Sie ist denn auch überzeugt: Wenn Männer menstruieren würden, würden sie damit prahlen, wie lange und heftig sie ihre Tage hätten. Auch wären dann die Hygieneartikel vielleicht schon längst von der Mehrwertsteuer befreit und die monatlichen Bauchschmerzen als Leiden akzeptiert.

«Ich menstruiere auf das Patriarchat!»

Ob Feiern oder Prahlen der richtige Weg ist, um die Menstruation von ihrer Scham zu befreien, sei dahingestellt. So mag zwar amüsant sein, dass an Musikfestivals wie dem Lollapalooza in Berlin Zelte bereitgestellt werden für menstruierende Frauen, die sich darin mit einem Bloody Mary von ihren Strapazen erholen können. Oder dass Anhänger und Pins im Umlauf sind, die die frohe Botschaft «Ich menstruiere auf das Patriarchat!» verbreiten. Doch solcher Aktivismus birgt immer auch die Gefahr, dass nicht nur diese durchaus ernstzunehmende Sache ins Lächerliche gezogen wird, sondern mit ihr auch gleich der ganze Feminismus.
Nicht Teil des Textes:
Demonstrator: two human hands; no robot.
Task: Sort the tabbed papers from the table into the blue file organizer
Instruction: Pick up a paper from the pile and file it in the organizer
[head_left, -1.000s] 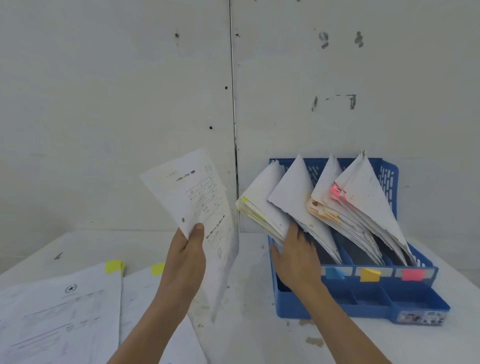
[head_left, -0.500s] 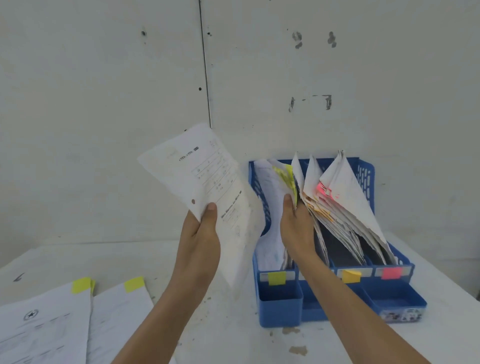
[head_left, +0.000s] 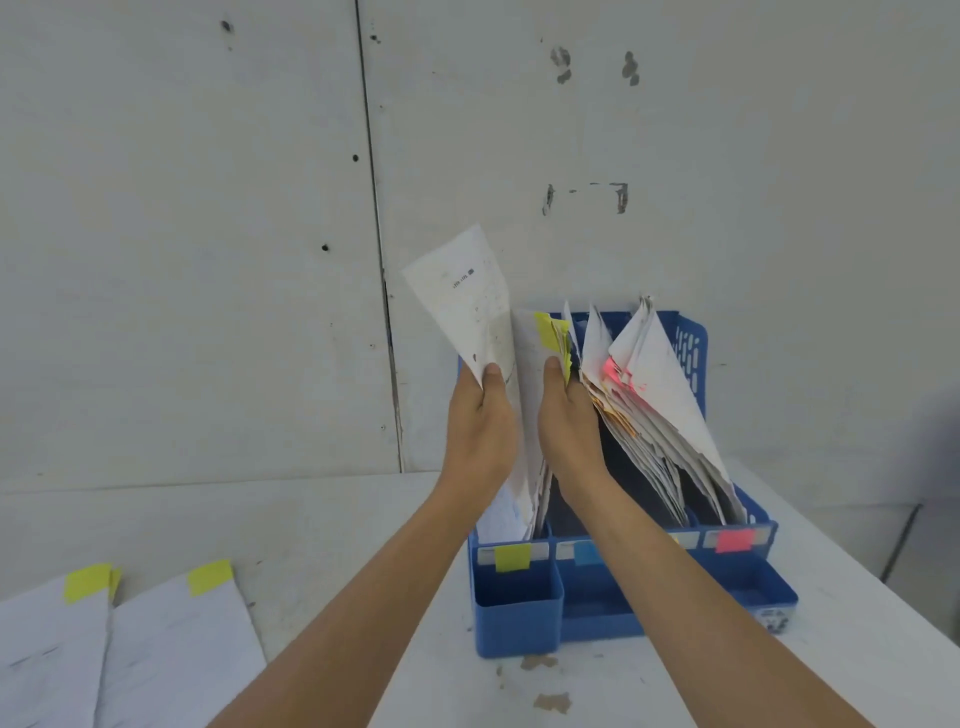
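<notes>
The room shows as a scuffed pale wall (head_left: 208, 208) with a vertical panel seam running from 12 o'clock down to the desk (head_left: 337, 545), a white top with a few brown scraps stuck to it near 6 o'clock.

The blue file organizer (head_left: 519, 623) stands at 4 o'clock against the wall, its compartments full of papers that lean towards 1 o'clock. Loose papers (head_left: 171, 654) with yellow tabs lie flat at 8 o'clock, well apart from it and not yet filed.

The sheet (head_left: 467, 306) in hand is in the air over the organizer's leftmost compartment, with its top corner pointing to 11 o'clock. The left hand (head_left: 480, 426) has its grip clamped on the sheet's lower edge, thumb in front. The right hand (head_left: 569, 426) has its grip clamped on the yellow-tabbed stack (head_left: 550, 332), drawing it towards 3 o'clock so that a gap opens.

To do this well, I judge the right hand should keep that gap wide. The left hand should bring the sheet nearer upright and feed its bottom edge straight down towards 6 o'clock, behind the yellow label (head_left: 511, 558). A limp sheet would buckle on the edges of the stack. The sheet's own tab is hidden, so it is worth checking its colour first.
</notes>
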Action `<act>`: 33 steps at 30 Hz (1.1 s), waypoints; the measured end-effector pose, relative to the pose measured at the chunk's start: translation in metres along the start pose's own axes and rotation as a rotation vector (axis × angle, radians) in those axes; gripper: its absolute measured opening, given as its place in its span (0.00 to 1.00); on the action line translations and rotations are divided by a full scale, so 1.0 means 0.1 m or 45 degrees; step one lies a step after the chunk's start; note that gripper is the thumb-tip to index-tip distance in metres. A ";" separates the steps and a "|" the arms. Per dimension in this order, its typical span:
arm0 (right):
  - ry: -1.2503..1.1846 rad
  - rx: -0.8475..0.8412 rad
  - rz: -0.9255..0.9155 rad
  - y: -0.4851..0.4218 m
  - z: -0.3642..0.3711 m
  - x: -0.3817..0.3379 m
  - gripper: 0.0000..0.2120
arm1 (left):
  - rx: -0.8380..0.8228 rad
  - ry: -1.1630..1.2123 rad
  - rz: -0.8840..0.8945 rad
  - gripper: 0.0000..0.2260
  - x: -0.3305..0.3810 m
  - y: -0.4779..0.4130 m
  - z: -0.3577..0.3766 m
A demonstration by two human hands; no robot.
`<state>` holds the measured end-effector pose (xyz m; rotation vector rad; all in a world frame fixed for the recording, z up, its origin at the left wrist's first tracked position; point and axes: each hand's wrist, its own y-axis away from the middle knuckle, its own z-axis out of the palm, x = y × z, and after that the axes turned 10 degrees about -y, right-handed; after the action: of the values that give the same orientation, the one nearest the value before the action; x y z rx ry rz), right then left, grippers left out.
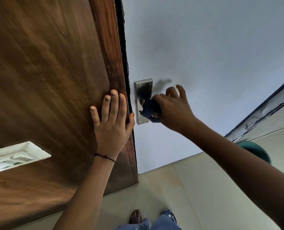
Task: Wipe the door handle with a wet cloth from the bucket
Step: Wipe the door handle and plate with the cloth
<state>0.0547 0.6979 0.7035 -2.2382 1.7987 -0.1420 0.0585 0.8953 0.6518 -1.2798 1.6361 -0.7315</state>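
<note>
A steel handle plate [142,87] with two screws at its top is fixed to the pale blue-white door [204,47]. The handle itself is wrapped in a dark blue cloth [150,108]. My right hand [172,108] is closed over that cloth on the handle, with two fingers lifted. My left hand [112,117] lies flat with fingers spread on the brown wooden panel [46,72] beside the door's edge, thumb at the dark gap. A green bucket [257,150] stands on the floor at the right, partly behind my right arm.
A white switch plate [16,156] sits in the wooden panel at lower left. Pale floor tiles [179,188] lie below. A sandalled foot [136,216] and jeans show at the bottom. A damaged skirting strip [262,117] runs along the right.
</note>
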 end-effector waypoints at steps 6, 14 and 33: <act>-0.061 -0.168 0.068 -0.01 -0.19 0.36 0.17 | -0.003 0.007 -0.009 0.39 0.02 -0.01 0.00; -0.262 -0.156 0.176 0.03 -0.17 0.67 0.18 | -0.004 0.021 -0.021 0.39 0.02 -0.02 0.00; -2.476 0.379 0.687 0.44 0.63 0.42 0.13 | -0.027 -0.004 0.005 0.38 0.03 -0.01 -0.01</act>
<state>0.0374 0.6577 0.6276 -0.6453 0.8629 1.2436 0.0577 0.8921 0.6526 -1.2917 1.6480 -0.7110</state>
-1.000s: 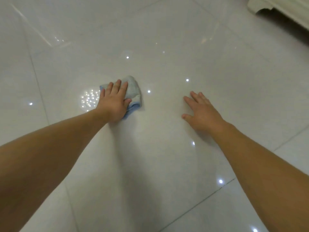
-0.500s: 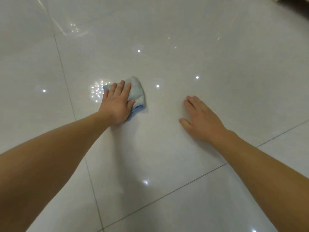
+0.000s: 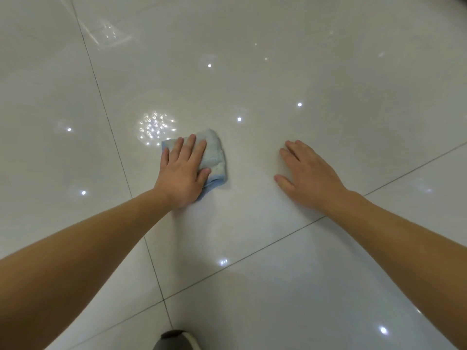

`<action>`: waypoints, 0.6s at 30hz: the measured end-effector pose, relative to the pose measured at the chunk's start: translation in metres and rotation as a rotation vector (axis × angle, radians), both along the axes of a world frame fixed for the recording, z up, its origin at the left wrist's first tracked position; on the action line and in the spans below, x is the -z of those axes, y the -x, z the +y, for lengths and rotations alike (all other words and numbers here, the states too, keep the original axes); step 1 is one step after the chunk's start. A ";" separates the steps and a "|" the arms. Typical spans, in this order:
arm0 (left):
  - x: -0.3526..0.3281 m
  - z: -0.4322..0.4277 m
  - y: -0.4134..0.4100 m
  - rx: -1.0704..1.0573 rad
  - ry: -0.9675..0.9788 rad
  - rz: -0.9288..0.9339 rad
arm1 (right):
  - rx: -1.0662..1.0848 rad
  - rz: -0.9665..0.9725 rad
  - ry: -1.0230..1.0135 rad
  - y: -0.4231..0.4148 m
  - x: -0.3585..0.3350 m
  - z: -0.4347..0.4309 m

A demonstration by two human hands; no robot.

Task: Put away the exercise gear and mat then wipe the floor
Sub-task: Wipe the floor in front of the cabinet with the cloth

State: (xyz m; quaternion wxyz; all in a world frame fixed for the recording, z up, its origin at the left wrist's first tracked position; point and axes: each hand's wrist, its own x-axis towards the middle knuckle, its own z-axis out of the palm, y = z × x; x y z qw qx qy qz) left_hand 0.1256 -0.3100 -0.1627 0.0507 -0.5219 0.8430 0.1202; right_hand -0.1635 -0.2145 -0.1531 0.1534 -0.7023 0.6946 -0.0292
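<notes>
The cloth point(image 3: 213, 159), a soft folded pale-blue wad, lies on the floor point(image 3: 278, 84) just left of frame centre. It looks light and limp, likely to slide easily on glossy tile, so it is best driven by pressing flat on top rather than pinching an edge. The left hand point(image 3: 183, 173) does so, fingers spread flat over it. The right hand point(image 3: 307, 173), right of centre, rests open and empty on the tile, well apart. Nothing blocks the way; only a shoe point(image 3: 177, 341) shows at the bottom edge.
</notes>
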 end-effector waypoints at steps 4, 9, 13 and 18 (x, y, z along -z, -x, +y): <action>-0.002 0.033 0.001 0.056 -0.028 0.011 | -0.066 0.007 -0.017 0.001 -0.001 0.019; -0.001 0.055 0.006 0.075 -0.036 0.005 | -0.068 -0.011 -0.031 0.003 -0.001 0.021; -0.001 0.071 0.007 0.150 -0.052 -0.007 | -0.075 -0.005 -0.040 0.005 -0.002 0.026; -0.002 0.089 0.011 0.237 -0.038 0.007 | -0.073 -0.002 -0.025 0.010 -0.005 0.041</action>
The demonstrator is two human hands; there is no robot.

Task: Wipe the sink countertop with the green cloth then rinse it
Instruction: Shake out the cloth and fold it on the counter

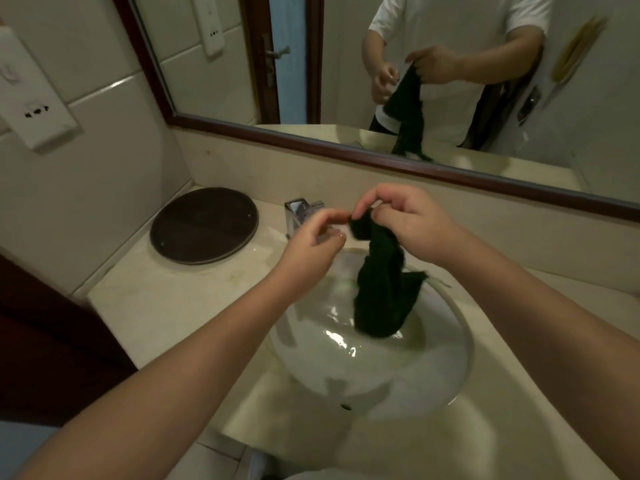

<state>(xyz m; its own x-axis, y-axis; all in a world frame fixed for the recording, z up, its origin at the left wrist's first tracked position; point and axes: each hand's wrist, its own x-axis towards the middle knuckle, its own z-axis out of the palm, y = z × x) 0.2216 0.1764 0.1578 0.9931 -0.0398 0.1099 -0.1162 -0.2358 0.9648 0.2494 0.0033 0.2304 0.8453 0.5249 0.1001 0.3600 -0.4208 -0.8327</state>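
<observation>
Green cloth (381,289) hangs limp and bunched over the sink (465,344), its top pinched by the right hand (408,220). Likely wet, soft and light; best held by the top edge. Left hand (311,251) is half-curled just beside that edge, grip unclear.

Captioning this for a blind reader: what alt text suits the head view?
The right hand pinches a dark green cloth by its top, hanging it over a sink holding water, with the left hand close beside its upper edge. A faucet, a round dark disc and a mirror sit behind.
</observation>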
Dennoch sind Stimmen wie Eichert, die mit ihrem Vokabular vielleicht zu Überspitzungen und Übertreibungen neigen, wichtig. Denn der London-Marathon 2015 hatte gezeigt, wie weit wir von einem Tabubruch noch entfernt sind – und welch gehässige Reaktionen Menstruationsblut auch im 21. Jahrhundert noch hervorruft: Damals entschloss sich die Inderin Kiran Gandhi, die rund 42 Kilometer ohne Tampon zu laufen. Das Foto, das die junge Frau danach auf dem Podest mit einem roten Fleck zwischen den Beinen zeigte, ging um die Welt. Die Netzwelt tobte und «hatete», was das Zeug hielt.

Eichert zeigt sich empört: Gandhi habe ein Jahr lang für diesen Lauf trainiert. Da sei es doch klar, dass sie wegen ihrer Periode nicht darauf verzichte. Durch die sogenannte Free-Bleeding-Aktion habe die Frau Mut bewiesen und der ganzen Welt hemmungslos klargemacht: «Die Menstruation existiert, und wir leben damit.»

In diesem Sinne: Ja, lasst sie uns feiern!